[Problem description]: Search the listing below for the word "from" and copy each line that holds it.

[Recorded information]:
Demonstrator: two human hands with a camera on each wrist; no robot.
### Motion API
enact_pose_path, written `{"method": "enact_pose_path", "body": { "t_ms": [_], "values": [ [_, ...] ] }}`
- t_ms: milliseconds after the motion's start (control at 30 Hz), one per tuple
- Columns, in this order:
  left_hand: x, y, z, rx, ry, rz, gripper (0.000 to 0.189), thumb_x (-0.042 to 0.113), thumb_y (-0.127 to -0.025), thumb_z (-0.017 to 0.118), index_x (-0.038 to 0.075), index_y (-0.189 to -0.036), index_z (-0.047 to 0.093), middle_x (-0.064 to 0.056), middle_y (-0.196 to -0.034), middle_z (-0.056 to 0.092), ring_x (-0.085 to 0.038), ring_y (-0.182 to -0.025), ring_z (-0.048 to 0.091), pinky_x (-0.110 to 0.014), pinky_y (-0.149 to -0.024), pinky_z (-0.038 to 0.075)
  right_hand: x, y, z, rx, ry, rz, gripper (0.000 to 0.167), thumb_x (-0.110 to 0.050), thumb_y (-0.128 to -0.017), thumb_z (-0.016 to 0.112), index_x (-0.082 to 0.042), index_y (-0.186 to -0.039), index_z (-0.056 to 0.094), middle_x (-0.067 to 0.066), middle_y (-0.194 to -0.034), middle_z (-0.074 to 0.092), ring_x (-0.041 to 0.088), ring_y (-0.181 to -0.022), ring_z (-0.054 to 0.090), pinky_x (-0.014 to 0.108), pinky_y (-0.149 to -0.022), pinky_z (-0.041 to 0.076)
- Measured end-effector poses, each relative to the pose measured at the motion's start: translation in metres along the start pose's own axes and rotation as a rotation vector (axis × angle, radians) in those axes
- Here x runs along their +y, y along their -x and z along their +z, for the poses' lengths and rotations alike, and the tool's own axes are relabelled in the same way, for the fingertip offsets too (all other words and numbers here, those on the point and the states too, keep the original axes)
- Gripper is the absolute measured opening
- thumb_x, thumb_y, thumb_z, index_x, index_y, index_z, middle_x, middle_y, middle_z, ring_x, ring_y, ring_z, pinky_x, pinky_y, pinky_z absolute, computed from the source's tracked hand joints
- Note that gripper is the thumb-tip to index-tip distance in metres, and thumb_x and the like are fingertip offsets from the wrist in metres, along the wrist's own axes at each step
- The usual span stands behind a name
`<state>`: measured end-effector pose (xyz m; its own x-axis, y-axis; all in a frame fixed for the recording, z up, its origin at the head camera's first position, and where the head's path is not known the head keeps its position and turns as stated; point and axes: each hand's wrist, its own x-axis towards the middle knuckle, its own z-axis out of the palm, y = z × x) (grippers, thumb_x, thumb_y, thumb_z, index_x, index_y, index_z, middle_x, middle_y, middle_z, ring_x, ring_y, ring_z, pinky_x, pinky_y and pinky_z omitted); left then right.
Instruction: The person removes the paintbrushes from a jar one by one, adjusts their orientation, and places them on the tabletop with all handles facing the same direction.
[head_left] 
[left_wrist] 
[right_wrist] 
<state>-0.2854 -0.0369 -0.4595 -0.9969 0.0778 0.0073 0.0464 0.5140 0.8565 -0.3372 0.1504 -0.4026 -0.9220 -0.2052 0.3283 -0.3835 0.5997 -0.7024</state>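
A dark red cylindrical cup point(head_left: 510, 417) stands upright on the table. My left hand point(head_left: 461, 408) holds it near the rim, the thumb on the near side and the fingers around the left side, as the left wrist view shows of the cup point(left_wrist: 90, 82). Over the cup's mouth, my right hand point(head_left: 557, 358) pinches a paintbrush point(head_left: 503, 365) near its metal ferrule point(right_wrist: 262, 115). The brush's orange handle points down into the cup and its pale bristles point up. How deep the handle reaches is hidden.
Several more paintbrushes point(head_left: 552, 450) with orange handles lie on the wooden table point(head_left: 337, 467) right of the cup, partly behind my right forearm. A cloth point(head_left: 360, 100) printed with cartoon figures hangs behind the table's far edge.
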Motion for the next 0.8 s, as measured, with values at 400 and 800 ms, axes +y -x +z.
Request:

[The completed task]:
- thumb_x, thumb_y, thumb_z, index_x, index_y, index_z, middle_x, middle_y, middle_z, ring_x, ring_y, ring_z, pinky_x, pinky_y, pinky_z absolute, computed from the source's tracked hand joints
- Note that gripper is the thumb-tip to index-tip distance in metres, and thumb_x and the like are fingertip offsets from the wrist in metres, along the wrist's own axes at each step
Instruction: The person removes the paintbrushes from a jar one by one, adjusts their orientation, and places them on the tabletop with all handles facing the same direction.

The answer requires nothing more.